Le mois dernier, la BNS a maintenu son taux directeur à 0 % malgré des perspectives économiques plus faibles, selon ces minutes, qui constituent la première publication détaillée de ses discussions sur la politique monétaire.
La politique expansionniste de la banque continue de soutenir l'économie, tandis que l'impact complet des baisses de taux précédentes reste à se faire sentir, a indiqué la BNS, ajoutant qu'elle prévoit une inflation qui demeurera dans sa fourchette cible de 0 à 2 %.
« Les prévisions d'inflation et les perspectives économiques plaident en faveur du maintien de la politique monétaire inchangée », ont précisé les minutes de la décision sur les taux du 25 septembre.
Selon les analystes, ces minutes montrent que la BNS n'envisage pas de réintroduire des taux d'emprunt négatifs.
« En l'absence de choc majeur, il est très probable que le statu quo actuel d'un taux directeur à 0 % reste le scénario le plus probable », estime Gero Jung, responsable de la stratégie d'investissement à la Walliser Kantonalbank.
Pour Maxime Botteron, économiste chez UBS, l'appréciation de la BNS indique que la politique monétaire reste actuellement suffisamment expansionniste pour soutenir une légère hausse de l'inflation dans les prochains trimestres.
La décision de la BNS de publier ces minutes marque une volonté de la banque centrale, réputée conservatrice, de s'aligner sur ses homologues qui font preuve d'une plus grande transparence dans l'élaboration de leur politique monétaire.

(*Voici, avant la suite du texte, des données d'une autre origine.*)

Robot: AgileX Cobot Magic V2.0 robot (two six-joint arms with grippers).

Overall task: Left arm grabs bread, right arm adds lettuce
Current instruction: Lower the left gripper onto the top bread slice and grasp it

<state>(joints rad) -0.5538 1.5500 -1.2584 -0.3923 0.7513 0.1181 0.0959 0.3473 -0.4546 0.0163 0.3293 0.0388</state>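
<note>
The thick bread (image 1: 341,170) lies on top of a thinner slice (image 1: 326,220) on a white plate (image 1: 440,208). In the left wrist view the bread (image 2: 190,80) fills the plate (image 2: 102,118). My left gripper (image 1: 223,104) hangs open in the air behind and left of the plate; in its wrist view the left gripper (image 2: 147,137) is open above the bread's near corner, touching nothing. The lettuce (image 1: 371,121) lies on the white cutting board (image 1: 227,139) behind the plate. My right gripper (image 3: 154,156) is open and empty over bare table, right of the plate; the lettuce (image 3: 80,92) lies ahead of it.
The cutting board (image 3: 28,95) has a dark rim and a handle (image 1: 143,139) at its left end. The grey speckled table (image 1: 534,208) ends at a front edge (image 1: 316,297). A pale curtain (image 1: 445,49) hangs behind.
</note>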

La BNS a également mis en garde contre les risques liés aux droits de douane américains, notamment si ceux-ci venaient à s'étendre au secteur pharmaceutique, qui a jusqu'à présent été exempté. Les États-Unis ont imposé en août des droits de douane de 39 % sur les produits suisses.
« À ce jour, il n'existe pratiquement aucun signe d'effets négatifs des droits de douane se propageant des industries exportatrices concernées vers d'autres secteurs de l'économie », a précisé la BNS.